Je vais vous présenter la première division du parquet de Paris, en charge de l'action publique générale, c'est-à-dire les procédures qui ne relèvent pas d'un contentieux spécialisé. De fait, elle traite les dégradations, les outrages, les questions de port d'arme et les faits de violence autres que ceux reprochés aux personnes dépositaires de l'autorité publique. Cette première division se compose de trois sections distinctes.
La section P20 est en charge des enquêtes préliminaires et du suivi des dossiers en cours auprès d'un juge d'instruction. Certaines de ces procédures concernent des faits dont ont été victimes des fonctionnaires de police ou des militaires de gendarmerie pendant les manifestations.
La section P4 est en charge des mineurs.
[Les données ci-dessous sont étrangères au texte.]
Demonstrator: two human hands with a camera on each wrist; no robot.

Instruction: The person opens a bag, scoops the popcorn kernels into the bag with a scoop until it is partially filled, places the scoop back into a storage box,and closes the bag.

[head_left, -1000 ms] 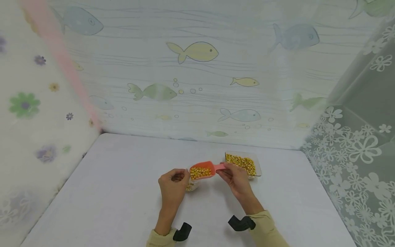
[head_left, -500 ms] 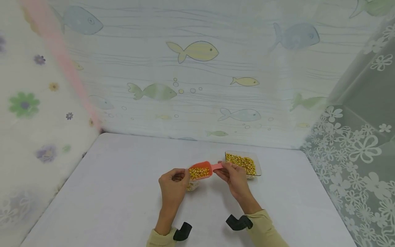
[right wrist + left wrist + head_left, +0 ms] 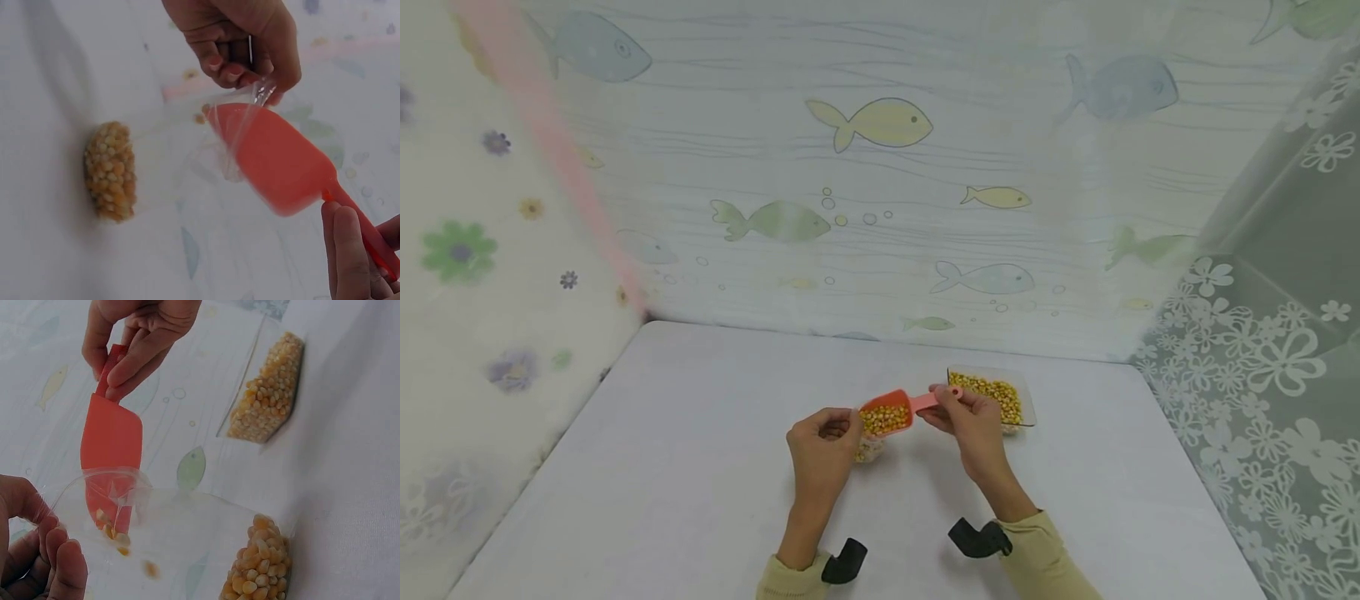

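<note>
My left hand [image 3: 822,454] pinches the mouth of a clear plastic bag [image 3: 181,509], which stands on the table with corn kernels [image 3: 259,569] in its bottom. My right hand [image 3: 977,433] grips the handle of an orange-red scoop [image 3: 281,162] loaded with kernels. Its lip is tilted down inside the bag's opening. In the left wrist view, a few kernels slide off the lip and one blurred kernel is falling inside the bag. The left hand hides part of the bag in the head view.
Behind and right of my right hand stands a clear square container [image 3: 1027,404] of corn kernels. The white table [image 3: 670,467] meets a fish-print cloth [image 3: 880,250] at the back, a flower-print cloth at the left and a lace-patterned curtain [image 3: 1262,400] at the right.
My right hand has shifted slightly left and its handle end has risen, tilting the scoop further towards the bag. The left hand stays almost still.
</note>
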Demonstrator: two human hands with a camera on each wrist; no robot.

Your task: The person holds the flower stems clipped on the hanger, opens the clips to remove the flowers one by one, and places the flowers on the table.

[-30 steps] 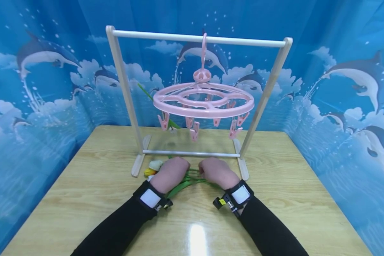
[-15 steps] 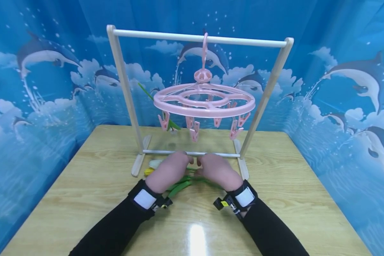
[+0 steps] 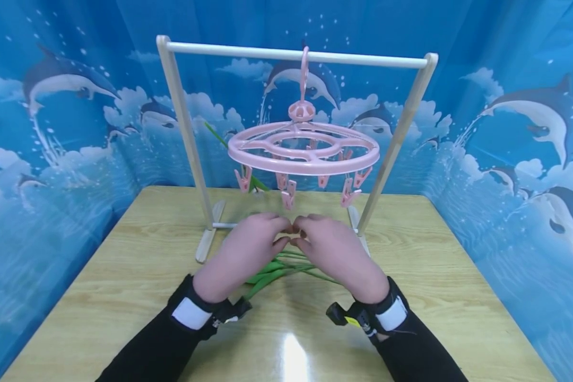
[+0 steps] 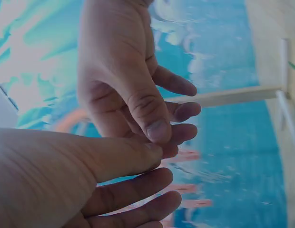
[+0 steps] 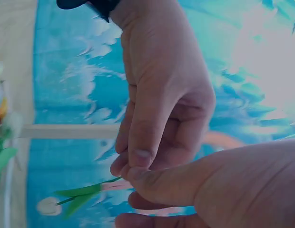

Elle a été relativement peu impactée par les manifestations puisque, sur les 1 455 gardes à vue en lien avec les manifestations entre le 16 mars et le 3 mai dernier, seules 31 concernaient des mineurs domiciliés à Paris.
Enfin, la section P12 est en charge des procédures de flagrant délit de personnes majeures. Elle a été largement impactée par l'augmentation et la volatilité importante du nombre de gardes à vue, de sorte que son fonctionnement a dû être adapté pour permettre le traitement des dossiers. Elle est composée de 14 magistrats qui répartissent leur temps entre les audiences de comparution immédiate et les permanences de jour, de nuit et de fin de semaine. Pour absorber l'afflux des mesures de garde à vue, il a fallu adapter la capacité de traitement de la section, prendre en compte le nombre important d'appels en veillant à ne pas dégrader la qualité de la réponse et à individualiser les décisions.
Une journée ordinaire de la section P12 s'organise de cette manière : un magistrat de permanence criminelle se verra attribuer les affaires graves et complexes. À proximité, plusieurs magistrats, trois le matin et quatre l'après-midi, sont au téléphone pour orienter les procédures en lien avec les officiers de police judiciaire. En parallèle, d'autres magistrats reçoivent les personnes déferrées, analysent les procédures et préparent l'audience de comparution immédiate de l'après-midi. Tout ce travail est effectué sous l'autorité d'une première vice-procureure. Les magistrats ne sont pas isolés. Lorsqu'ils ont un doute ou rencontrent une difficulté, ils consultent leurs collègues et ils peuvent en référer à la première vice-procureure.
La permanence a été réorganisée pour faire face à l'afflux, dès le 16 mars dernier, aux dates précédemment évoquées, mais pas toujours aux mêmes heures. Les magistrats en récupération ont été rappelés. D'autres sections du parquet ont dégagé des volontaires dans la phase de qualification de la procédure. Le but a été de recentrer les équipes de la section P12 vers leur cœur de métier – l'activité téléphonique – de manière à les décharger des tâches de déferrement, communes à tous les magistrats et qui ont été attribuées aux volontaires.
Autre difficulté : le centre d'appels de la permanence permet l'ouverture de six lignes au maximum, dont l'une nécessairement dévolue à la permanence criminelle. Or, nous avons eu jusqu'à huit magistrats de permanence. En conséquence, certains collègues ont utilisé leur téléphone portable personnel pour traiter le plus rapidement possible des gardes à vue, le temps de celles-ci étant compté.
Lors de la journée du 16 mars, les nombreuses mesures de garde à vue n'ont pas donné lieu à un ralentissement de l'activité pénale et les urgences habituelles étaient au rendez-vous. La moyenne sur un mois est d'environ 206 appels quotidiens. L'application recensait 248 appels le 17 mars, 269 appels le 20 mars et 297 appels le 2 mai, sans compter les communications passées sur les téléphones portables. L'activité a été importante.
L'objectif de ces échanges n'est pas de délivrer des réponses stéréotypées. Nous dialoguons avec l'officier de police judiciaire. Nous étudions les dossiers d'interpellation. Nous vérifions un certain nombre d'éléments : que la personne a pu faire valoir ses droits, l'heure de placement en garde à vue, que les éléments constitutifs de l'infraction sont réunis, s'il faut prévoir d'autres investigations pour vérifier et éventuellement écarter la responsabilité de la personne. Parallèlement, il faut se pencher sur la personnalité de l'individu interpellé, son cursus, ses antécédents judiciaires, sa situation sociale, ses garanties de représentation.